Re: [RFC PATCH 3/7] FUSE,Inotify,Fsnotify,VFS: Add the fuse_fsnotify_update_mark inode operation
From: Amir Goldstein
Date: Tue Nov 02 2021 - 03:34:40 EST
On Mon, Nov 1, 2021 at 7:49 PM Vivek Goyal <vgoyal@xxxxxxxxxx> wrote:
>
> On Tue, Oct 26, 2021 at 06:06:15PM +0300, Amir Goldstein wrote:
> > On Mon, Oct 25, 2021 at 11:47 PM Ioannis Angelakopoulos
> > <iangelak@xxxxxxxxxx> wrote:
> > >
> > > Every time a local watch is placed/modified/removed on/from an inode the
> > > same operation has to take place in the FUSE server.
> > >
> > > Thus add the inode operation "fuse_fsnotify_update_mark", which is
> > > specific to FUSE inodes. This operation is called from the
> > > "inotify_add_watch" system call in the inotify subsystem.
> > >
> > > Specifically, the operation is called when a process tries to add, modify
> > > or remove a watch from a FUSE inode and the remote fsnotify support is
> > > enabled both in the guest kernel and the FUSE server (virtiofsd).
> > >
> > > Essentially, when the kernel adds/modifies a watch locally, also send a
> > > fsnotify request to the FUSE server to do the same.
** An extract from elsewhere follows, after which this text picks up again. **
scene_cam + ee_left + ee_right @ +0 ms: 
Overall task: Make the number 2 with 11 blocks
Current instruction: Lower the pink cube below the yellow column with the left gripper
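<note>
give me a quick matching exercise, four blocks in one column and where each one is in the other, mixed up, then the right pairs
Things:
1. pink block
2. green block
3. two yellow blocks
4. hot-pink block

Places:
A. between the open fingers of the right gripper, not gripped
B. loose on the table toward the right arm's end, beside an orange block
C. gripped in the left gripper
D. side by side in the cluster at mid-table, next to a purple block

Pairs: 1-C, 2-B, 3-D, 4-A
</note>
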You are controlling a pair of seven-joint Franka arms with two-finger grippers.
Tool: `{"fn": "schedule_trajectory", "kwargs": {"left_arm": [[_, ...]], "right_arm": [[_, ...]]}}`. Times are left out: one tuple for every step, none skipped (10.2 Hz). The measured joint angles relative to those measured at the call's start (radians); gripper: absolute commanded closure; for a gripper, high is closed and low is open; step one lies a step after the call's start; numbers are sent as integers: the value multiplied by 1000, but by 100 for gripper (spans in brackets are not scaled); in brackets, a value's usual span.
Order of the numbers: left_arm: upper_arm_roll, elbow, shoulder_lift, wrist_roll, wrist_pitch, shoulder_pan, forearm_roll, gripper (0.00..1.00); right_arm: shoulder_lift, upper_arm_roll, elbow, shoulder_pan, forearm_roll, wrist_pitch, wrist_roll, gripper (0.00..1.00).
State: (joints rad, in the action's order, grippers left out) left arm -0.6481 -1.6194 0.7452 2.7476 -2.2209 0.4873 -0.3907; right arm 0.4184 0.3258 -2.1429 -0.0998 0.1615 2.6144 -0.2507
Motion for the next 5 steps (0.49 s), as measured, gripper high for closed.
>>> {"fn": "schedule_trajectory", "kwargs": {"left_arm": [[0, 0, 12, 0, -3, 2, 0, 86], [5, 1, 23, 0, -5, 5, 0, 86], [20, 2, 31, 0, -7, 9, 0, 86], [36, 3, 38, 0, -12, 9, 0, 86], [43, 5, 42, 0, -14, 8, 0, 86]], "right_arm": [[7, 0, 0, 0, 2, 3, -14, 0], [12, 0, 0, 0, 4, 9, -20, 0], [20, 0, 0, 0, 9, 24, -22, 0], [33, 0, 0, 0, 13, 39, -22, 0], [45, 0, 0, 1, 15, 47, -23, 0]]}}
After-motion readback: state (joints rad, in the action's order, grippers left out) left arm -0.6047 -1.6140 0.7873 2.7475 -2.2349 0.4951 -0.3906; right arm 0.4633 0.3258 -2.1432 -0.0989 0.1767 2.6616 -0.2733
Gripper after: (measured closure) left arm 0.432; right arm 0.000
We keep the local watch
> > > placement since it is essential for the functionality of the fsnotify
> > > notification subsystem. However, the local events generated by the guest
> > > kernel will be suppressed if they affect FUSE inodes and the remote
> > > fsnotify support is enabled.
> > >
> > > Also modify the "fsnotify_detach_mark" function in fs/notify/mark.c to add
> > > support for the remote deletion of watches for FUSE inodes. In contrast to
> > > the add/modify operation we do not modify the inotify subsystem, but the
> > > fsnotify subsystem. That is because there are two ways of deleting a watch
> > > from an inode. The first is by manually calling the "inotify_rm_watch"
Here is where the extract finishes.